Memory, Factions, and Crafting a Living World
Most MMORPGs ask you to manage two things: your health and your power. Realms of Netharis asks you to manage a third: your memory. This is not a cosmetic addition. It changes how every faction plays, what risks you take, and what the enemy means to you narratively.
The Memory Gauge
Memory sits alongside Health and Mana as a vital resource. It represents identity, knowledge, and the depth of a character's soul. You gain it through narrative — major quest revelations, archaeological discovery, rare achievements, meaningful choices in dialogue. You do not grind it from random mob kills. It is earned through engagement with the world.

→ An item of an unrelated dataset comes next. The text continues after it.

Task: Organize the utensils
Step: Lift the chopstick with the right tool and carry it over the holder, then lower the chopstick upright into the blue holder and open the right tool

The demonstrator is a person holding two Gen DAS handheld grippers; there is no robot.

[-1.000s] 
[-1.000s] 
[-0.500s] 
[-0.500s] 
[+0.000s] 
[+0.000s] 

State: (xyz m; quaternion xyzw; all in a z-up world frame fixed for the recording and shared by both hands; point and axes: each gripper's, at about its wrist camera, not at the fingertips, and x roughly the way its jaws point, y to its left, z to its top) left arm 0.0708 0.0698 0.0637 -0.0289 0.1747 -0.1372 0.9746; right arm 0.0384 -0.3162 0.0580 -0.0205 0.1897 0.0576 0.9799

You lose it to Harvesters. This is the mechanic that connects lore and gameplay in a single stroke: the enemy does not hurt your body, they erase you. A Harvester encounter is not just a combat challenge — it is a threat to your character's accumulated story.
“We wanted a stat that made players feel the stakes. Health going down is familiar. Memory going down should feel like something is being taken from you.”
Three Factions, Three Playstyles
Each faction interacts with the Memory system differently — not as a number modifier, but as a philosophy expressed through mechanics.
- ◈Wardens can transfer Memory to other players, shaping cooperative play and teaching rituals. Their ceiling is lower; their resilience, social.
- ◈Voracious reach the highest Memory tiers and unlock the most powerful abilities — but carry more for the Harvesters to take. High risk, high reward.
- ◈The Erased voluntarily cap their own Memory and gain massive Harvester resistance in return. Their unique abilities are built around deliberate forgetting.
The result is that three players can run the same encounter and experience it completely differently — not because of class abilities, but because of what they believe.
An Economy Built Around Players
NPCs in the Sanctuary provide a floor: basic goods, always available, reliably overpriced. Player artisans provide the ceiling. The best weapons, the rarest potions, the most powerful enchantments — these can only be crafted by players who have invested in those skills. NPCs exist so new players are never stuck. Players exist because the world should feel inhabited.
Factions shape the economy too. Warden towns share crafting recipes openly. Voracious guilds hoard high-tier schematics behind access restrictions. The Erased trade in things that cannot be memorized — perishables, oral traditions, ephemeral services.